Gerrit's Terms of Service (more on that below) requires people to use their "real" (wallet) names. Our community has many members who value their privacy, and we currently allow them to use their pseudonyms. (Since we control our registration process for Developer Access, we can ensure that users are who they claim to be, to our standards.)
== Duplication of tools, fragmentation of community == We don't want to fragment our communication EVEN MORE. GitHub wikis and bug management aren't such a big deal since we can probably disable those. But messaging and notification .... "oh, did you say that on GitHub? We didn't see that there." That's already a big enough headache, with Bugzilla and all the mailing lists and IRC channels and talk pages and and and. :-)
== The Terms of Service == GitHub's ToS/Security/Privacy policies[2] pose a few problems for our needs.
One is that people under 13 can't sign up. I do not want to limit our community that way.
Another is: "You may not duplicate, copy, or reuse any portion of the HTML/CSS, Javascript, or visual design elements or concepts without express written permission from GitHub." Do we really want to get into a possible situation where we have noticed a design concept or cool use of JS on GitHub but don't feel okay reusing it in our personal or professional projects?
And, considering our level of activity, check out this clause: "If your bandwidth usage significantly exceeds the average bandwidth usage (as determined solely by GitHub) of other GitHub customers, we reserve the right to immediately disable your account or throttle your file hosting until you can reduce your bandwidth consumption." We simply cannot afford to have GitHub disable our access with no notice.
== A couple open questions == * What's the FLOSS project on GitHub that's most like us, in terms of size, number of unique repositories, privacy concerns, robustness needs, and so on? How are they dealing with these issues? * What does GitHub Enterprise buy us? Which of these issues would that fix?
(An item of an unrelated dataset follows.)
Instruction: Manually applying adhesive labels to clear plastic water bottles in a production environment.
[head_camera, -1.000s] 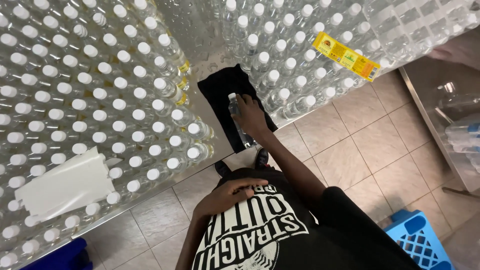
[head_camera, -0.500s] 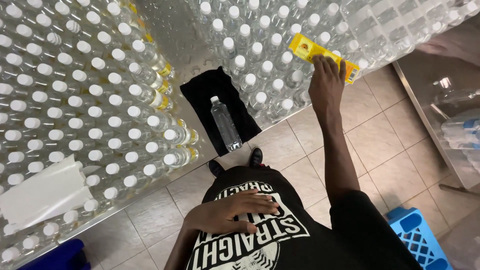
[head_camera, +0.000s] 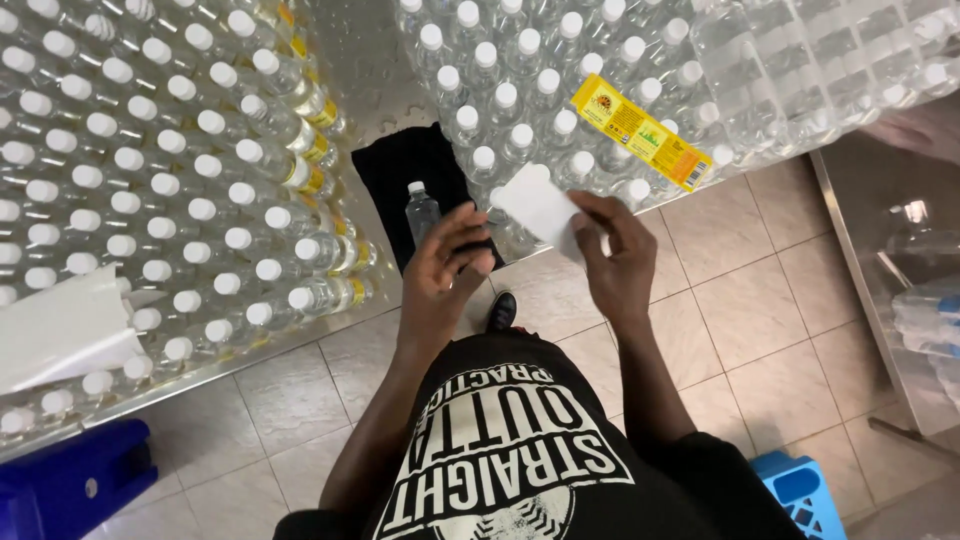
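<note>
Your right hand (head_camera: 615, 262) now holds a white slip (head_camera: 540, 207), apparently a label seen from its blank side, pinched by one edge between thumb and fingers and raised above the worktop (head_camera: 365, 60) edge. Half a second ago that hand was stretched out to the yellow label strip (head_camera: 640, 131) lying across the bottle caps; it has drawn back with the slip, while the strip stays where it was, on top of the right-hand block of bottles (head_camera: 520, 90).

Your left hand (head_camera: 445, 265), which was resting flat on your shirt (head_camera: 510, 450), has risen to meet the slip. Its fingers are loosely curled and hold nothing; the fingertips hover just over the lower end of the single bottle (head_camera: 422, 212), and whether they touch it cannot be told.

That bottle lies on its side on the black cloth (head_camera: 400, 165), white cap pointing away from you, as it lay a moment ago. The cloth sits in the bare steel lane between the two blocks of capped bottles, the larger block (head_camera: 150, 170) to your left.

Judged from this, the slip is in hand and both hands are closing over the lying bottle, which carries no label yet.

Further out: folded white sheets (head_camera: 60, 330) rest on the left block, a blue stool (head_camera: 70, 480) stands on the tiled floor (head_camera: 700, 330), and a blue crate (head_camera: 800, 490) shows at lower right.
</note>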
Basically, I'm thinking, let's not put so many of our eggs in the GitHub basket. GitHub is fine for FLOSS projects with fewer than a hundred repositories, ones that don't already have several communications channels, ones where privacy is less of a concern, or ones that don't run the sixth biggest website in the world practically right off trunk. But we have and will have so many strange, unforeseen needs that we should keep certain key operations on servers that we run and can hack at will.
We do need a GitHub strategy -- to make our projects more discoverable, make use of more contributions, and participate in the GitHub reputational economy. So we must figure out the right ways to mirror and sync. But I doubt our own long-term needs would work well with using GitHub as our main platform.
[0] https://bugzilla.wikimedia.org/show_bug.cgi?id=38196 [1] https://bugzilla.wikimedia.org/show_bug.cgi?id=35497 [2] https://github.com/site/terms [3] http://developer.github.com/
(Thanks to Chad and RobLa for talking through much of this with me.)